# Verde Canyon Railroad



## stlouielady (Jun 24, 2008)

I was in Prescott Arizona for the last two weeks on business, and had an opportunity on a day off to go to Clarkdale and ride the Verde Canyon Railroad. Nice, little, fairly short trip, just 40 miles round trip, but, it took 4 hours and was a pretty relaxing way to spend a lazy Saturday afternoon.

More details and a few pictures will be coming soon.


----------



## MrFSS (Jun 24, 2008)

stlouielady said:


> I was in Prescott Arizona for the last two weeks on business, and had an opportunity on a day off to go to Clarkdale and ride the Verde Canyon Railroad. Nice, little, fairly short trip, just 40 miles round trip, but, it took 4 hours and was a pretty relaxing way to spend a lazy Saturday afternoon.
> More details and a few pictures will be coming soon.


My wife and I rode it a few years ago. Did you get to see any eagles?


----------



## stlouielady (Jun 27, 2008)

MrFSS said:


> My wife and I rode it a few years ago. Did you get to see any eagles?


We saw one, in flight. But, of course, I was on the wrong side of the train and riding backwards at the time, and I don't think I was quick enough to get a picture (haven't had a chance to check yet). One of the people I was with was on the right side, but, pretty slow on the camera as well, so, who knows. I'll get a chance to download the pictures this weekend, I hope. I think it was a little too hot (just 102 or so) for the animals to be out and about......


----------



## Rail Freak (Jun 27, 2008)

stlouielady said:


> I was in Prescott Arizona for the last two weeks on business, and had an opportunity on a day off to go to Clarkdale and ride the Verde Canyon Railroad. Nice, little, fairly short trip, just 40 miles round trip, but, it took 4 hours and was a pretty relaxing way to spend a lazy Saturday afternoon.
> More details and a few pictures will be coming soon.

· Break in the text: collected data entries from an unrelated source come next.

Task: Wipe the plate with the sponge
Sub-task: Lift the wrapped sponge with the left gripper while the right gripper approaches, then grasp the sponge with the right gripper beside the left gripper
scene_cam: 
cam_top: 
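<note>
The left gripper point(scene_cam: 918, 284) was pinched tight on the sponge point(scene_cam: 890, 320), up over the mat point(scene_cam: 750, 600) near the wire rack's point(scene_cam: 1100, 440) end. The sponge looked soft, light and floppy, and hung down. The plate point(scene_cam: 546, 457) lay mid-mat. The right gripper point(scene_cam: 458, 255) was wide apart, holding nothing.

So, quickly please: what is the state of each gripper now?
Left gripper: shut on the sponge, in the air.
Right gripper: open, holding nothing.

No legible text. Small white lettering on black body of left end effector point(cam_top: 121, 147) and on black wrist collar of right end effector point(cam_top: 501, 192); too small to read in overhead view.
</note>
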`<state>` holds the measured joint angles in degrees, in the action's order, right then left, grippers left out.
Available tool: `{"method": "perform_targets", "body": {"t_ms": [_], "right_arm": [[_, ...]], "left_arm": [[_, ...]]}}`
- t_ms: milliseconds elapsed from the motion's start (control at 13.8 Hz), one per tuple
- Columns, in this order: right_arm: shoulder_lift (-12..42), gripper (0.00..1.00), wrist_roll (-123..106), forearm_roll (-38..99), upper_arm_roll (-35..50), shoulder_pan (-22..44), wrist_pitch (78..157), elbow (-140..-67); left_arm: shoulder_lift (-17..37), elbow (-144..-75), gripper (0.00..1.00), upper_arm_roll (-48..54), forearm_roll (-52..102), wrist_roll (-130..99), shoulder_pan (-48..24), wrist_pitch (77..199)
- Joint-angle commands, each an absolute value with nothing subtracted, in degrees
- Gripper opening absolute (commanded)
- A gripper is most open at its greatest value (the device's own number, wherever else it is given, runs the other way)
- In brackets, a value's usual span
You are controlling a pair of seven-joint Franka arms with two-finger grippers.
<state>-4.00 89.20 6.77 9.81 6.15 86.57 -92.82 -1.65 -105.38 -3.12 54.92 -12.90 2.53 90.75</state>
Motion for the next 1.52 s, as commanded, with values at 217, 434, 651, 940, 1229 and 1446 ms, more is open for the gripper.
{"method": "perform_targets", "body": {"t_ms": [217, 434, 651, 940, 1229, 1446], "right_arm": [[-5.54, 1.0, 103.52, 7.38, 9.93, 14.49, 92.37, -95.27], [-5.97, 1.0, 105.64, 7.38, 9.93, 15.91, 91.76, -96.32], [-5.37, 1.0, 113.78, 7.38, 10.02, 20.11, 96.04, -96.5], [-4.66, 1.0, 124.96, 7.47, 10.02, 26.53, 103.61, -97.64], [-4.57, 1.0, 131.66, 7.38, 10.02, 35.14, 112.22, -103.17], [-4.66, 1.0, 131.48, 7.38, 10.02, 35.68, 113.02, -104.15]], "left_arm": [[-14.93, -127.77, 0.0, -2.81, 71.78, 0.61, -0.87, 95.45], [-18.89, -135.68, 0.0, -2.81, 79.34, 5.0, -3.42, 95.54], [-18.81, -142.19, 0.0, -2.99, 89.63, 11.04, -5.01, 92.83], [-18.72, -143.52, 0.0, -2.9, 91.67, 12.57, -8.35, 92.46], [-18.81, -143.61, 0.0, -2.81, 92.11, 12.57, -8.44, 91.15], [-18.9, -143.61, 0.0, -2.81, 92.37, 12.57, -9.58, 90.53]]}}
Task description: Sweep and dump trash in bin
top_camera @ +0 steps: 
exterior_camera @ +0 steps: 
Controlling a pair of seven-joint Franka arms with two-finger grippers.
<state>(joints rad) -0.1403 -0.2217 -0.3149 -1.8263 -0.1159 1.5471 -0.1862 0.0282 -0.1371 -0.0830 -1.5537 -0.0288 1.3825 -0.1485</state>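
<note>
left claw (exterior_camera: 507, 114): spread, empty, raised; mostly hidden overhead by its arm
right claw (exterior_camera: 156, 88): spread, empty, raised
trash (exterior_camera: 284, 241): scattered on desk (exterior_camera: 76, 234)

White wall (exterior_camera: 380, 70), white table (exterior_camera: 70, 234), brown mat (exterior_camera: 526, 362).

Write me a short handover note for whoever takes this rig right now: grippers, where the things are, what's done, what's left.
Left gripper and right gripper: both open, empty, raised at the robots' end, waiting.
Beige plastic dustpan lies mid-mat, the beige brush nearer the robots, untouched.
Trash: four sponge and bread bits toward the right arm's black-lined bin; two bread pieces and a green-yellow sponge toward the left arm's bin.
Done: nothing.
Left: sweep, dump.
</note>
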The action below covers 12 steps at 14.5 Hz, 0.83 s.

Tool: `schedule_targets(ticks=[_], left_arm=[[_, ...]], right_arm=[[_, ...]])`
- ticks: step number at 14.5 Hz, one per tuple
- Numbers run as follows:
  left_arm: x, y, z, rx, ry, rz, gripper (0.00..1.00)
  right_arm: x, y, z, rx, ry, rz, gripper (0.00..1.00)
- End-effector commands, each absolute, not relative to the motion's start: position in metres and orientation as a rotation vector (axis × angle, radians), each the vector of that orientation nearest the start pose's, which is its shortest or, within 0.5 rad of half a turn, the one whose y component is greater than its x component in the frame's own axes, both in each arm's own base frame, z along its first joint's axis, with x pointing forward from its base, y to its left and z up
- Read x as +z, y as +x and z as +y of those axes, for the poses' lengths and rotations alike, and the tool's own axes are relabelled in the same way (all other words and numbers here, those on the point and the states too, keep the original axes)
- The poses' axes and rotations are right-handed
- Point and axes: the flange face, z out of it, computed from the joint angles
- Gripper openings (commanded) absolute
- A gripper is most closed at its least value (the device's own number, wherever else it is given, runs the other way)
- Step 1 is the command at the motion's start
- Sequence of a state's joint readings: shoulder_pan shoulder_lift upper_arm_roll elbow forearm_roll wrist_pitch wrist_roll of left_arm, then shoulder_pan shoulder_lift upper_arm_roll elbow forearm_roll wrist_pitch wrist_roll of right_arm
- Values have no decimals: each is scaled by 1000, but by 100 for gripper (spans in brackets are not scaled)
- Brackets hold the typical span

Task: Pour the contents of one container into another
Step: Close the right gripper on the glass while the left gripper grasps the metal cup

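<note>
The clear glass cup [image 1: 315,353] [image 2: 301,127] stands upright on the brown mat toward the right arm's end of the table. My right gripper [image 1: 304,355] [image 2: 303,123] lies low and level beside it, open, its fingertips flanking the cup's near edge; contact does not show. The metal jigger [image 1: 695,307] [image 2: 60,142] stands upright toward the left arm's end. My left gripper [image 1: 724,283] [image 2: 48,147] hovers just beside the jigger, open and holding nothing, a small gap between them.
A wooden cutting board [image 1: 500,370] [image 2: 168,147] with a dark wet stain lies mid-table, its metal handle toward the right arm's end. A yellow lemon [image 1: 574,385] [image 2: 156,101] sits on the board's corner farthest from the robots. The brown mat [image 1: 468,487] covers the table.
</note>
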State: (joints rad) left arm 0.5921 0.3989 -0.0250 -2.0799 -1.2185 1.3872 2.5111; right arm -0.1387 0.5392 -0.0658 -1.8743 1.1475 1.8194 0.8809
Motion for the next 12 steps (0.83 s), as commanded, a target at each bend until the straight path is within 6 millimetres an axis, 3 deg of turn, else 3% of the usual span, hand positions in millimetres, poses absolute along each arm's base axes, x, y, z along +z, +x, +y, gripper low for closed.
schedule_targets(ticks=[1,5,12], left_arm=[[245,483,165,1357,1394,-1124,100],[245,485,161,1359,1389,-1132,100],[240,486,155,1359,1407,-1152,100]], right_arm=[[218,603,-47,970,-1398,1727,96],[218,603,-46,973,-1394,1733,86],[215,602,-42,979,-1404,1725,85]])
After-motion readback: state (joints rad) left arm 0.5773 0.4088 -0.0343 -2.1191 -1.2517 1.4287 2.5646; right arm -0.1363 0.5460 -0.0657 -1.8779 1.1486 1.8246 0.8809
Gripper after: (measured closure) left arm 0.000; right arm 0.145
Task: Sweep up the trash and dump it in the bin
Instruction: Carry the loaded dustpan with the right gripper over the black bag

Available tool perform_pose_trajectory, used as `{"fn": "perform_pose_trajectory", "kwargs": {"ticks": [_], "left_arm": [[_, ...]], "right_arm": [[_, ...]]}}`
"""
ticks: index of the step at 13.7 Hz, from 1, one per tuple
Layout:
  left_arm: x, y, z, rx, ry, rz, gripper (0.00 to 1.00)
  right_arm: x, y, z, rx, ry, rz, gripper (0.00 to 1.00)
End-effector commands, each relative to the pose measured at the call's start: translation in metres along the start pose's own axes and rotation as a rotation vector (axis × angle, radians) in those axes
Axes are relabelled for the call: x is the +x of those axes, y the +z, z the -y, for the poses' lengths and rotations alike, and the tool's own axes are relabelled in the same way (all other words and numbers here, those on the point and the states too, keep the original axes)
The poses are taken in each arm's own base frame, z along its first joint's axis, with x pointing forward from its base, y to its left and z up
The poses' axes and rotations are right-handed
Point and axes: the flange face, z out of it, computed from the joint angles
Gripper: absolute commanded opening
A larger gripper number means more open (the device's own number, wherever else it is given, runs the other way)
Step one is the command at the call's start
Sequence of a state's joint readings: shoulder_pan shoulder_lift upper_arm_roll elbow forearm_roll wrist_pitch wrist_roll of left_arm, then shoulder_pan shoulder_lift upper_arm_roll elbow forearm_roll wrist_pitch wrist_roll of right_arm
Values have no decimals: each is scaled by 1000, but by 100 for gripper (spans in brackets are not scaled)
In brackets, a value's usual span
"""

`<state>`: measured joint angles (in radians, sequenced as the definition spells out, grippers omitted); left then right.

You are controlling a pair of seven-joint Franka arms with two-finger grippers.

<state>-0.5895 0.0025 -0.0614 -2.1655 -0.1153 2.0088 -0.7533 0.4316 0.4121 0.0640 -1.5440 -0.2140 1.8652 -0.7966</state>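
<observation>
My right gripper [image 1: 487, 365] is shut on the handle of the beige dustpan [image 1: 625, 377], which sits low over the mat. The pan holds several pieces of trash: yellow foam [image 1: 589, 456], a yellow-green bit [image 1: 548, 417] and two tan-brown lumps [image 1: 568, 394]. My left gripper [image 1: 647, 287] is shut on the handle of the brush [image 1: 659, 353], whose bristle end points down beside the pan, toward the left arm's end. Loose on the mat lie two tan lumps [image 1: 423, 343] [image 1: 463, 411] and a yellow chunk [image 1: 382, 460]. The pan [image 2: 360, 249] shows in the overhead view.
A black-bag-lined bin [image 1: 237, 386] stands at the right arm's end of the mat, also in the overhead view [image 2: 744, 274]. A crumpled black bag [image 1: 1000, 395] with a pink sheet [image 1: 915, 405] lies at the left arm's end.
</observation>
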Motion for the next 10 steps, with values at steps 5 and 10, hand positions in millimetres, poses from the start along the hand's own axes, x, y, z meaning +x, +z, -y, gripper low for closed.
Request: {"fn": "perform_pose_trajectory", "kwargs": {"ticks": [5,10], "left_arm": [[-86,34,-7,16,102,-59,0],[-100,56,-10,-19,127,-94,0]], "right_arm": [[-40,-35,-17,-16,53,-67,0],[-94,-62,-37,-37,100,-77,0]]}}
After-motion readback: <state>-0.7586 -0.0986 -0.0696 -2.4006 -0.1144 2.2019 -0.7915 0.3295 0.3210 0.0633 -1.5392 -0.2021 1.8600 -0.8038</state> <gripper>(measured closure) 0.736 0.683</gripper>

Last September( no train involved ,,,,, oh, forgot where I was!!!)

I went to the Grand Canyon & went thru Clarkdale to Jerome!!!! I believe???


----------



## stlouielady (Jun 27, 2008)

Rail Freak said:


> Last September( no train involved ,,,,, oh, forgot where I was!!!)I went to the Grand Canyon & went thru Clarkdale to Jerome!!!! I believe???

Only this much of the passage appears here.